• **To do**
Transcribe the rest of the listing below, starting with the line that contains "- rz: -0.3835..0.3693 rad" and ending with the last line, exactly as written.

= Beginning of Section =

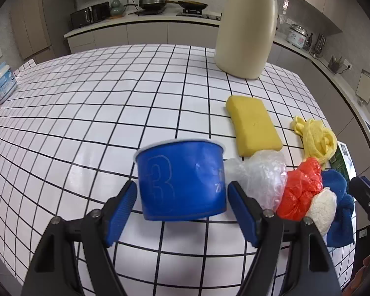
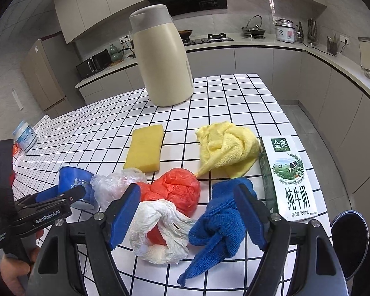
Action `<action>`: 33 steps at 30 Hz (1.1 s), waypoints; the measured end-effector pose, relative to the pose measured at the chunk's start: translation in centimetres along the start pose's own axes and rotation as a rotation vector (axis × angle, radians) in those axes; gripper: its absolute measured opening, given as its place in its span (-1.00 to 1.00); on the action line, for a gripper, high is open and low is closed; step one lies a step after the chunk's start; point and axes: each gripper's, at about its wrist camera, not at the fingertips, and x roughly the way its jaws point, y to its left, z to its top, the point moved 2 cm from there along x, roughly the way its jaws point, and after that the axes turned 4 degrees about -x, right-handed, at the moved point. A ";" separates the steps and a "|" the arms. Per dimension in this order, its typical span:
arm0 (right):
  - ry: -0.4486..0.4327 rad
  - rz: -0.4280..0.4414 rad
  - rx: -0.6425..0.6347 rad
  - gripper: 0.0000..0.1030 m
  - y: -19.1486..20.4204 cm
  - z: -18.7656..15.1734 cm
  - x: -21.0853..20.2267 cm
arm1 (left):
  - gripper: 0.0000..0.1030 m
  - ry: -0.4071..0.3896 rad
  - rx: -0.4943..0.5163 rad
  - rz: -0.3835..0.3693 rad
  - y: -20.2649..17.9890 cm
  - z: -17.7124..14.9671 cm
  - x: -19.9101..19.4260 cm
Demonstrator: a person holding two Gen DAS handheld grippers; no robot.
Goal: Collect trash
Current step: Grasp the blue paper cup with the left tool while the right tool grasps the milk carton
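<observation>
blue round paper cup (image 1: 182, 182) sits between my left gripper (image 1: 182, 198)'s wide pads, unpinched; next i squeeze, while my right gripper (image 2: 187, 212) hangs wide over the white crumpled tissue (image 2: 160, 231) at six o'clock.

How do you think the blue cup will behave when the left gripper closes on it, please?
The blue cup looks like thin, empty packaging, so it is probably light and may dent under a firm squeeze. Its glossy, tapered wall could slip upward between the pads. The left gripper is open around it, so a push might tip it.
</observation>
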 end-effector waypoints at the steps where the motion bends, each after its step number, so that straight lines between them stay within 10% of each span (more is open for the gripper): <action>1: 0.000 -0.004 0.000 0.55 0.0 -0.1 0.0 | 0.50 0.007 0.002 0.000 0.0 0.0 0.3; 33: 0.013 -0.169 0.096 0.55 -9.4 -1.3 0.9 | 0.46 -0.101 0.014 -0.190 -6.4 -0.5 -3.0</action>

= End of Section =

• **Result for this exercise**
  - rz: -0.3835..0.3693 rad
  - y: -20.2649..17.9890 cm
  - z: -17.7124..14.9671 cm
  - x: -19.9101..19.4260 cm
Demonstrator: a person holding two Gen DAS handheld grippers; no robot.
Goal: Collect trash
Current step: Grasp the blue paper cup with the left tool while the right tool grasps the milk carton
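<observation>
blue round paper cup (image 1: 182, 182) sits between my left gripper (image 1: 182, 198)'s wide pads, unpinched; next i squeeze, while my right gripper (image 2: 187, 212) hangs wide over the white crumpled tissue (image 2: 160, 231) at six o'clock.

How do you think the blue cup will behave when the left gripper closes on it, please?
The blue cup looks like thin, empty packaging, so it is probably light and may dent under a firm squeeze. Its glossy, tapered wall could slip upward between the pads. The left gripper is open around it, so a push might tip it.
</observation>
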 end-effector waypoints at the steps where the motion bends, each after its step number, so that straight lines between them stay within 10% of each span (more is open for the gripper): <action>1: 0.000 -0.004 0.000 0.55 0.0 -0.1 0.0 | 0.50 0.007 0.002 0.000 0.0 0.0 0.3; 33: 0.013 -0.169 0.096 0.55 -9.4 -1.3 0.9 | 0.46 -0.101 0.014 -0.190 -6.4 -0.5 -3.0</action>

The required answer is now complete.